Anoop Kohli is a senior consultant neurologist at the Indraprastha Apollo Hospital, New Delhi. His interests go far beyond his chosen profession. For him, it’s just one game o … MORE

About three months ago, I was asked to talk about the biography of the founder-chairman of the group of hospitals I work in. This was a day before its official release. The biographer was a noted columnist of Newsweek and some important western dailies. I believe, one of the reasons of my being there was, that the chairman having related his story in so many interviews and queries, himself wanted to know how he had been caricatured, and how an ‘odd one out’ like me would interpret it. He is a man, as some of us call him, of multiple and tremendous instincts!

As I heard myself speak, before the hospital faculty, the chairman and the celebrated biographer beside me on the dais, on an important biography read overnight, I realized I was speaking a truth I was never aware of. I said that this book was not a book on Dr Zhivago, not on Dr Kotnis, certainly not on the Mother Teresa mission.

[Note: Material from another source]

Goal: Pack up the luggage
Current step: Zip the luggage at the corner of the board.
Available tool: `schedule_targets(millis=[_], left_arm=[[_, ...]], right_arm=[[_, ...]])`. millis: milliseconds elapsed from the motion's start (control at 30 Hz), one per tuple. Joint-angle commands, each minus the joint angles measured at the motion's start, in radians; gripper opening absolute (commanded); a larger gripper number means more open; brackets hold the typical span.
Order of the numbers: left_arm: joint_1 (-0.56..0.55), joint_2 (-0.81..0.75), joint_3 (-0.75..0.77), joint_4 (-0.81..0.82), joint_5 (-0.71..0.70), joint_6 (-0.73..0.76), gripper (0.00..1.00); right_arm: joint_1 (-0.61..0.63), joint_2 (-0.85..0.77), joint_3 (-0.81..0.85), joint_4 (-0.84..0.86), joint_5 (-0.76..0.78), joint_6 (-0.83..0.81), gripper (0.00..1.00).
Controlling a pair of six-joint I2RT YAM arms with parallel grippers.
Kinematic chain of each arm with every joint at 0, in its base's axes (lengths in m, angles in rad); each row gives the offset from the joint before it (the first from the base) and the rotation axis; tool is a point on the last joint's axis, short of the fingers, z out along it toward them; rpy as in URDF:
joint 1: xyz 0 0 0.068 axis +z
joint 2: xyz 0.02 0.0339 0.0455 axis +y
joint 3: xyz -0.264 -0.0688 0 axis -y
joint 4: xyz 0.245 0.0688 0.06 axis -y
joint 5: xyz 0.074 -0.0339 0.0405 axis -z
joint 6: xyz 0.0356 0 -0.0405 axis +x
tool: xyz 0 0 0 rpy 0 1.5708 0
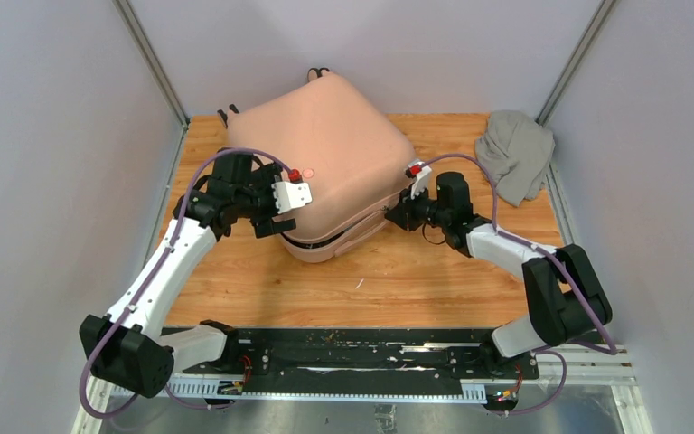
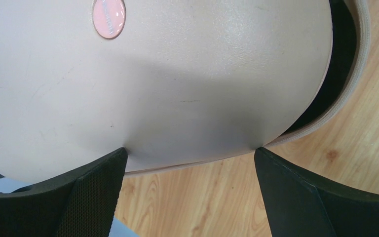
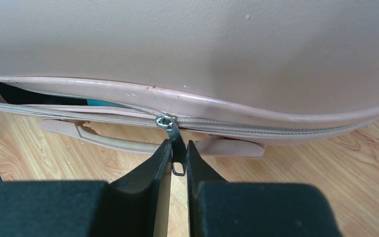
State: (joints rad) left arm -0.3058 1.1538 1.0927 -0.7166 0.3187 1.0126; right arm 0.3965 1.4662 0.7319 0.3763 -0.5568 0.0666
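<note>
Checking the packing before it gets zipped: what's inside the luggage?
Through the unzipped gap, the luggage shows black lining and a sliver of something teal. The shell covers everything else.

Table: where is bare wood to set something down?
Free: the strip between suitcase and arm bases, and gap between suitcase and grey cloth. Crowded: the suitcase's near corner, left gripper straddling it, right gripper pinching the zipper pull.

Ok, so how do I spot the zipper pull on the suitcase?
Find the big pale pink suitcase on the wooden table. Along its edge runs a zipper, just above the pink carry handle. The zipper pull is the small silver tab hanging down, the only shiny thing there, between the black fingers of the right gripper.
</note>
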Motion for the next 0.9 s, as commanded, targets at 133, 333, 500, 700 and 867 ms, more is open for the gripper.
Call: schedule_targets(millis=[133,333,500,700,867], left_arm=[[-0.027,0.035,0.148,-0.009,0.105,-0.121,1.00],[-0.027,-0.004,0.146,-0.129,0.097,-0.045,1.00],[-0.027,-0.067,0.088,-0.195,0.066,0.048,1.00],[-0.025,-0.090,0.081,-0.247,0.081,0.012,1.00],[-0.024,-0.113,0.036,-0.253,0.083,0.020,1.00]], right_arm=[[0.015,-0.104,-0.056,0.009,-0.049,0.008,0.00],[0.035,-0.111,-0.046,-0.027,-0.035,-0.005,0.00],[0.041,-0.104,-0.031,-0.064,0.000,-0.015,0.00],[0.007,-0.142,-0.020,-0.124,0.067,0.013,0.52],[-0.008,-0.101,0.002,-0.097,-0.012,0.032,0.60]])
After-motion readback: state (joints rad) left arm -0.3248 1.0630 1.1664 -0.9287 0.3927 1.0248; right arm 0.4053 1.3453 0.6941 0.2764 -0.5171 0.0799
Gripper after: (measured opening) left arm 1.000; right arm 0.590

I was quite clear that the framework of working in making this big a hospital chain was more like a biography of Donald Trump, Richard Branson, Henry Ford. Medicine, I realized, had to run somewhere close to the principles of an enterprise,

Yes, the way the biographer chronicled it, it was all about getting a government sanction, bidding on a piece of land where luckily the tender opened favorably on the amount, beyond which there was no money in the kitty. It was about allocation of cement and steel and excise concessions on medical equipment coming for the first time in the country. It was about knocking the door of every joint secretary concerned, and arranging for guarantees for loans from banks.

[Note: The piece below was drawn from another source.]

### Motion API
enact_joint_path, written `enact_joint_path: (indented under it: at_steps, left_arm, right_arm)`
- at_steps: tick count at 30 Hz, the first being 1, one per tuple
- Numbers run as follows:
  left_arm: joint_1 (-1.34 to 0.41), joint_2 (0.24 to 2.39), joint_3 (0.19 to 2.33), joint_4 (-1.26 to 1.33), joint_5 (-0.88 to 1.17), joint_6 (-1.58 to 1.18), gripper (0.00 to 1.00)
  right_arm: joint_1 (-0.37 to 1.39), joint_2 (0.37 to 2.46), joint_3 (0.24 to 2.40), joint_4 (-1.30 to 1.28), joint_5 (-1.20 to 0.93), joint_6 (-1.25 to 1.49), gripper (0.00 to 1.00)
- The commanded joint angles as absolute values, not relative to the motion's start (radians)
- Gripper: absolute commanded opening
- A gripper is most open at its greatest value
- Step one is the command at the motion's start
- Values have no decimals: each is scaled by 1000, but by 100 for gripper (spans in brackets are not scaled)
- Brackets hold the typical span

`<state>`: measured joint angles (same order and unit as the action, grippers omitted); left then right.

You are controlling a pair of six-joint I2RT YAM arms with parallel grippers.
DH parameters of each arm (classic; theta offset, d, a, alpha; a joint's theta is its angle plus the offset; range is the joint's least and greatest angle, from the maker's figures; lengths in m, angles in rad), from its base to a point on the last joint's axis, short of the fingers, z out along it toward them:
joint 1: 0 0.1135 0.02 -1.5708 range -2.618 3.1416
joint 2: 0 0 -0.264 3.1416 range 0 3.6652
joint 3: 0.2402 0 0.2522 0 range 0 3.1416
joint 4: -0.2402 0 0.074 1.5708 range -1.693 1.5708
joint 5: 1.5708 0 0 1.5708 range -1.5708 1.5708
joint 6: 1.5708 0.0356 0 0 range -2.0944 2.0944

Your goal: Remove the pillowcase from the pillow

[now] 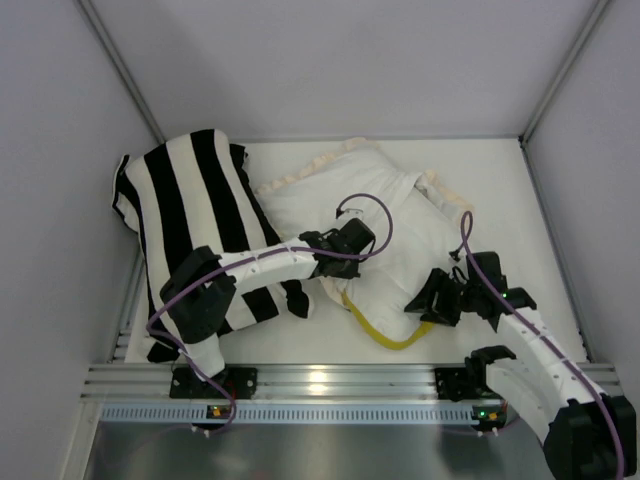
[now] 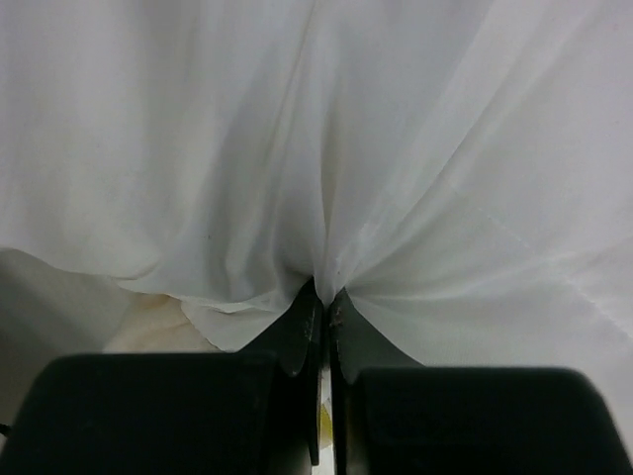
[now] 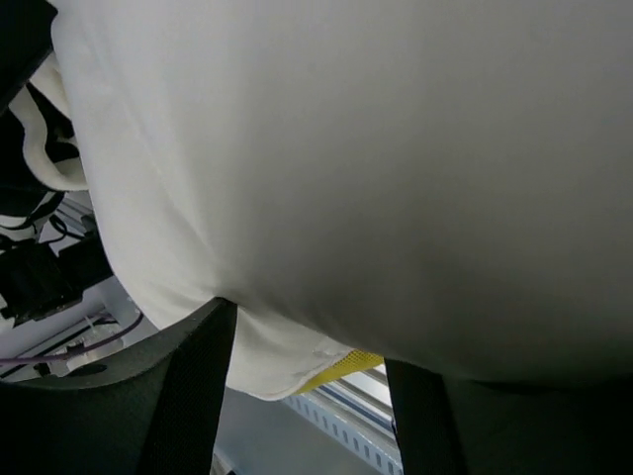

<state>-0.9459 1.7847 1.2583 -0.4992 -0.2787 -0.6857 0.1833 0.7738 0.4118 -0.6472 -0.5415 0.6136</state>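
Note:
The white pillow (image 1: 392, 285) lies mid-table, its near corner with the yellow band (image 1: 385, 340) pointing at the front rail. The cream-white pillowcase (image 1: 330, 190) with its ruffled frill (image 1: 295, 178) covers the far part. My left gripper (image 1: 350, 240) is shut on a gathered fold of thin white fabric, seemingly the pillowcase (image 2: 326, 178), on top of the pillow; the left wrist view shows my left gripper (image 2: 324, 289) pinching it. My right gripper (image 1: 432, 298) is open, its fingers either side of the pillow's near right corner; the right wrist view shows the gripper (image 3: 309, 341) under the pillow (image 3: 376, 178), with the yellow band (image 3: 341, 368) between the fingers.
A black-and-white striped cushion (image 1: 190, 200) lies at the left, partly under my left arm. The metal rail (image 1: 320, 380) runs along the front edge. White walls close the left, back and right sides.

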Motion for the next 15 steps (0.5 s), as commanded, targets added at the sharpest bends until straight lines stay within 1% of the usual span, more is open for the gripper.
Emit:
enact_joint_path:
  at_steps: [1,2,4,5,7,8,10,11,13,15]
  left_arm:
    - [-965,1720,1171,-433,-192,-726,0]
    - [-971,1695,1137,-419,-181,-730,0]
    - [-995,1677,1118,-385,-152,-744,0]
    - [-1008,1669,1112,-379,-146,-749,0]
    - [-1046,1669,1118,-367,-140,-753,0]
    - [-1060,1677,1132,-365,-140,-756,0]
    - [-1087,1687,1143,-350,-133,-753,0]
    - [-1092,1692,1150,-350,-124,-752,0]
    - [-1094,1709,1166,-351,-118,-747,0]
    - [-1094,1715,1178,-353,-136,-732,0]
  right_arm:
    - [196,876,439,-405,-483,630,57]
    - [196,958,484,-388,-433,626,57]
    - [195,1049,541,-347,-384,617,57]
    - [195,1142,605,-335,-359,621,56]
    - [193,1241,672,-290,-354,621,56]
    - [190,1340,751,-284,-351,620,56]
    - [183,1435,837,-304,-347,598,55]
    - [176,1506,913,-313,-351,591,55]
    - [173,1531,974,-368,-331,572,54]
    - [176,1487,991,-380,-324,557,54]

The concept of ‘corporatization’ of medicine was budding in what was euphemistically termed a ‘developing’ country, a bit more than three decades ago, when Indian presidents would line up on the appointment lists of the celebrated Prof Denton Cooley! No need to mention lesser mortals. They were perceptibly mortal! Certainly, controversies were taking rounds if running medicine as an enterprise was a way of making money out of others’ miseries! I would not be surprised if that indeed was the major issue.

This chain of hospitals grew to be the largest in Asia in three decades. It was a template for many others to follow. The message I heard myself reason and listen to was that ‘corporatization’, (meaning public shareholding, listing on the stock exchange), was perhaps one viable method, among others, to make a hospital run in ‘profits’. A textile mill may fall in debt, a major studio may close down, but a hospital closing down due to losses is a social catastrophe. In today’s economics, that makes a lot of sense.

I am writing this in the backdrop of popular measures being announced in changing quite a few practices that have ensnared the health systems in the country — the resurgent, and rather appropriate urge to ‘clean up’ the system. Nothing could be more appropriate and timely. I have no doubt that the common man should never be cheated, and the rich man never give up his wisdom and patience. That’s how society, systems, and nations run.

The Indian health structure, pharma included, has largely grown despite the government, rather than a policy-based governance. Beyond the laudable ‘firsts’, as AIIMS, PGIs, the initial state-run medical colleges, the system did not catch up with the growing needs of healthcare, an unbridled population growth, and the threshold changes in medical science. In this circumstance, private initiatives had to set their camps. Some were well-regulated, where there were well structured by well meaning industrial houses, corporate hospital chains as I have had some insight into, and nursing homes of repute run by senior faculty attached to teaching institutions.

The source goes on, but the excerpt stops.